(YOUR OBJECTIVE)
Transcribe the listing exactly, leaving out every picture.

(STORED DATA)
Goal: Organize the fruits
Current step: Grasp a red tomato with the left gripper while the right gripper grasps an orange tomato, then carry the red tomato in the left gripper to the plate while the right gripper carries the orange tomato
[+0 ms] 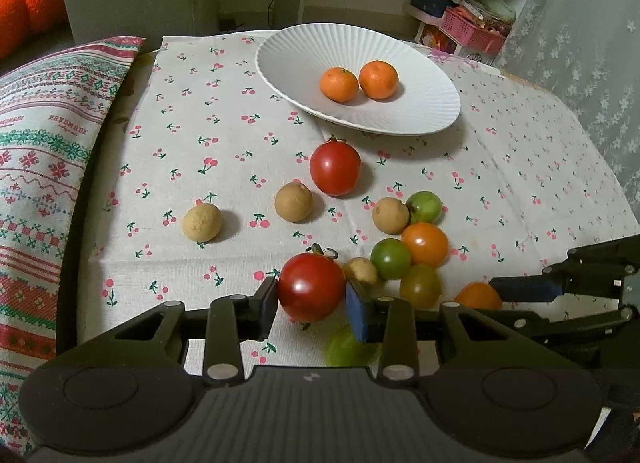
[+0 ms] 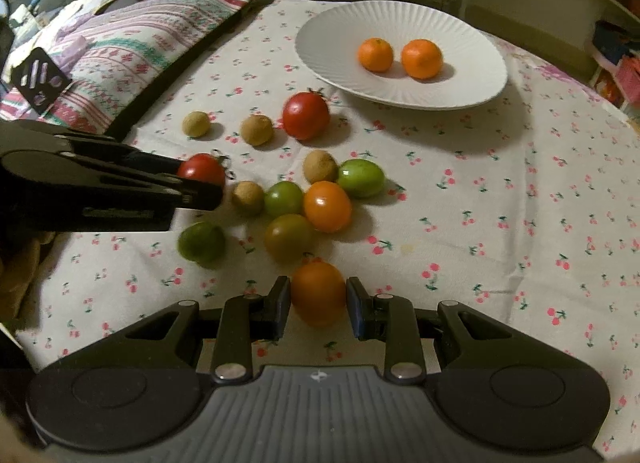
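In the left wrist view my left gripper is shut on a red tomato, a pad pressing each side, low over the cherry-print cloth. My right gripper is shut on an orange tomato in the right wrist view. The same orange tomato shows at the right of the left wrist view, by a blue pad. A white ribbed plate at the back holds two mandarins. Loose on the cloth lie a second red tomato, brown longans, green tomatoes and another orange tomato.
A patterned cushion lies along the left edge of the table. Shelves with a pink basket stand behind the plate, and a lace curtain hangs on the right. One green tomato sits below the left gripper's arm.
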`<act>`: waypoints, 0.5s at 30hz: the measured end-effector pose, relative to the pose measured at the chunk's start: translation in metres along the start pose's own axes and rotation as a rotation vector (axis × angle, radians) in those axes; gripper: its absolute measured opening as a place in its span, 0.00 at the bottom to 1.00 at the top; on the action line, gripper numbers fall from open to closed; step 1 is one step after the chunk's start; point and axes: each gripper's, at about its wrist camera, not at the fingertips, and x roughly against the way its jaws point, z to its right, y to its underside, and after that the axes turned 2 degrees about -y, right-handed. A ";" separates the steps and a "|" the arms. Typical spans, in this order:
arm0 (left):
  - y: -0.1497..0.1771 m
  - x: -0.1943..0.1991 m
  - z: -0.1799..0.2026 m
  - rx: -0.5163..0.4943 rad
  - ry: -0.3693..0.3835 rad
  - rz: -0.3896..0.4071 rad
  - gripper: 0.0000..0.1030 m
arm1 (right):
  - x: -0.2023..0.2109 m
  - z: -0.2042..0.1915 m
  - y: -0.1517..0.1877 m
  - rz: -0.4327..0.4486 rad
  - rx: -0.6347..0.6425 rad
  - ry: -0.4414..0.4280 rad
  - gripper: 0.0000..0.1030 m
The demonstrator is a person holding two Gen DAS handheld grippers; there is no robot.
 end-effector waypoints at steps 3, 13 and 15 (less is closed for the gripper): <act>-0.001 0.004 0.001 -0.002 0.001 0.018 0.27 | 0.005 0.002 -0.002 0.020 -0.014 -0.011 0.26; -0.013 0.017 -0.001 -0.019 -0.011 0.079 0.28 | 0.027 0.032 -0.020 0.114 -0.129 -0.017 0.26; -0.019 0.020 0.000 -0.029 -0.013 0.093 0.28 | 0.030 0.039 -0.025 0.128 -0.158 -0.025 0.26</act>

(ANSWER BOX)
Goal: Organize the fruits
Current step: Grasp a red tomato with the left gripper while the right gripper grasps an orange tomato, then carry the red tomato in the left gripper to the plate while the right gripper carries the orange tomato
[+0 ms] 
[+0 ms] 
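In the left wrist view my left gripper is shut on a red tomato, a pad pressing each side, low over the cherry-print cloth. My right gripper is shut on an orange tomato in the right wrist view. The same orange tomato shows at the right of the left wrist view, by a blue pad. A white ribbed plate at the back holds two mandarins. Loose on the cloth lie a second red tomato, brown longans, green tomatoes and another orange tomato.
A patterned cushion lies along the left edge of the table. Shelves with a pink basket stand behind the plate, and a lace curtain hangs on the right. One green tomato sits below the left gripper's arm.
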`<act>`: waypoints, 0.5s at 30hz: the measured end-effector pose, relative to the pose measured at the chunk's start: translation in metres along the start pose's own axes and rotation as a rotation vector (axis × angle, radians) in those axes; gripper: its absolute measured opening as a place in its span, 0.00 at the bottom to 1.00 at the top; on the action line, gripper numbers fall from open to closed; step 1 is one step after the chunk's start; point and axes: each gripper's, at about its wrist camera, not at the fingertips, and x roughly against the way its jaws point, z to its right, y to its underside, and after that the axes turned 2 degrees about -y, right-handed. A ";" separates the steps and a "|" the arms. Typical spans, in this order:
arm0 (left):
  - y: -0.1497..0.1771 m
  - x: -0.1943..0.1991 m
  - z: -0.1799..0.2026 m
  - rx: -0.5163..0.4943 rad
  - ry: -0.3693..0.3835 rad
  - rz: -0.3896..0.4071 rad
  - gripper: 0.0000..0.1030 m
arm1 (right):
  - x: -0.2023..0.2109 m
  - z: -0.2042..0.1915 m
  - y: -0.1517..0.1877 m
  - rz: -0.4327..0.4486 rad
  - rx: -0.6347..0.6425 rad
  - ry: -0.4414..0.4280 rad
  - gripper: 0.0000..0.1030 m
The demonstrator is a person holding two Gen DAS handheld grippers; there is no robot.
 end-effector waypoints at steps 3, 13 and 15 (less is closed for the gripper): <act>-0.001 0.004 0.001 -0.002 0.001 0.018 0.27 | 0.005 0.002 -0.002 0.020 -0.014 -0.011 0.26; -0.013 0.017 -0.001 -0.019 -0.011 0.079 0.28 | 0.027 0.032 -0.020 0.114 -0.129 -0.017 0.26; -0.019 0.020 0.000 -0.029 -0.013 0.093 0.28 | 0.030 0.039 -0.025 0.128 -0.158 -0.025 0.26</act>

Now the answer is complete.